Она, хохоча, прижалась к нему, и лихач усмехнулся в усы: эти заплатят, сколько ни заломишь.
– Ваше благородие! А куда все же ехать прикажете? Нельзя все дальше прямо: там Фонтанка. Извольте, в ресторан свезу, есть на примете, с кабинетами?
От ресторана «на примете» он получал особо – по количеству и качеству привезенных гостей. Но от одной мысли о еде молодые снова расхохотались: и так Надежда Семеновна закормила, а еще же ужинать.
– Шляпку хочу, – дурачась, закапризничала Анна, – с траурными перьями!
– Так уж сразу и с траурными! Убил бы современных поэтов!
Поехали за шляпкой в Гостиный двор, и Павел покорно ждал, пока Анна перемерила дюжины две. Его поразило это истовое женское священнодействие: взыскательно, в полный серьез и хоть бы смешок в зеркало!
– Ну вот эту давай, с пряжечкой!
– Ты не понимаешь. Это для старой такой учительницы, француженки, вредной гувернантки!
– А для лукавых полек, у которых одни шляпки в голове, и которые сводят мужчин с ума – ничего, значит, нет?
– Вот эту хочу, лиловую! Мне ее, правда, все равно не с чем носить, а как зато идет.

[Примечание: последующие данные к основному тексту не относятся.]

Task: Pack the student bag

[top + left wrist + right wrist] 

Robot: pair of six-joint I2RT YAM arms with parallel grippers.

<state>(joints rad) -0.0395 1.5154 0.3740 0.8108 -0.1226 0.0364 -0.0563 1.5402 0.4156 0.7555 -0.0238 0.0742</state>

– Удивительно идет, яснейшая пани!
– Вот то-то!
Они еще куда-то ездили, со шляпной картонкой, и чем мрачнее казался обмоклый город, тем было веселее. Еще бы грозу, да с молниями! А вот и загремело где-то.

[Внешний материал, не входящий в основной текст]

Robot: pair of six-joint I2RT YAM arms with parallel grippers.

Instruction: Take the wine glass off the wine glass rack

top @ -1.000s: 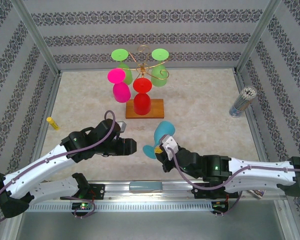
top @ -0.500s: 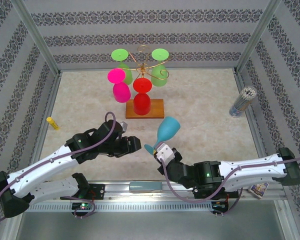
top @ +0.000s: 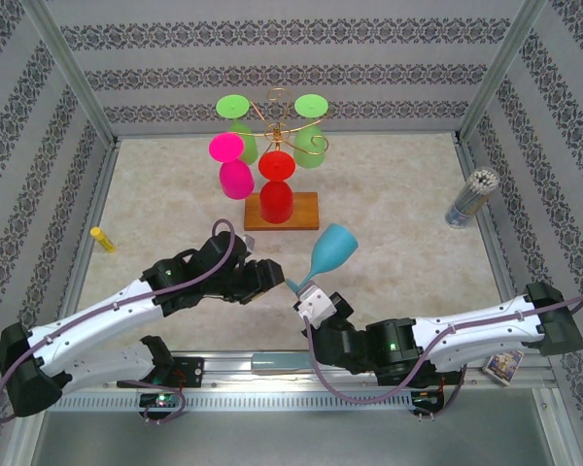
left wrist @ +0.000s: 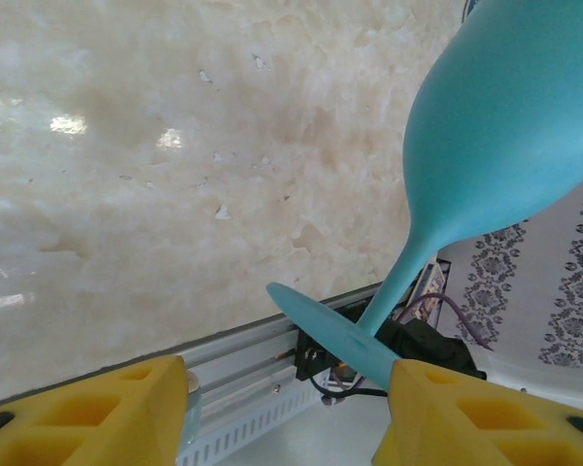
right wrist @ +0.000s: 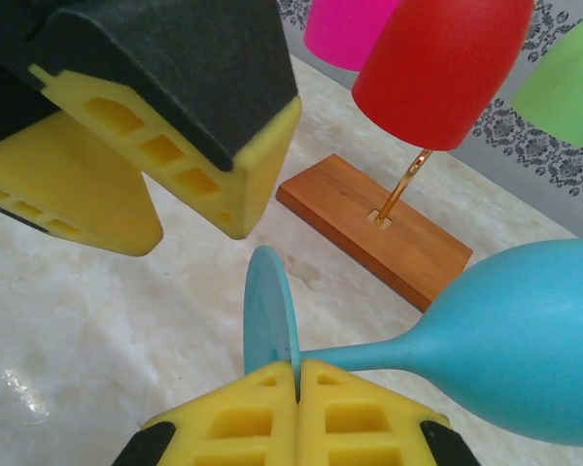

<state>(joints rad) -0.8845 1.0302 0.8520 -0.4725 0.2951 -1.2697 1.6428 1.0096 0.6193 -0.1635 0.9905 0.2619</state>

– Ваше благородие, по Невскому не проехать. Бунтуют опять, – обернулся извозчик.
Это было что-то тыловое, новое. То, о чем говорил капитан, да и все вокруг: неспокойное время, неизвестно, чего ждать. Вот, по Невскому не проехать, и слышно: стреляют. И Анна притихла, смотрит, как девочка, большими глазами. Жена. На фронте хоть понятно, кого и от кого защищаешь. А тут – как пятый год… Нашли время – по своим стрелять!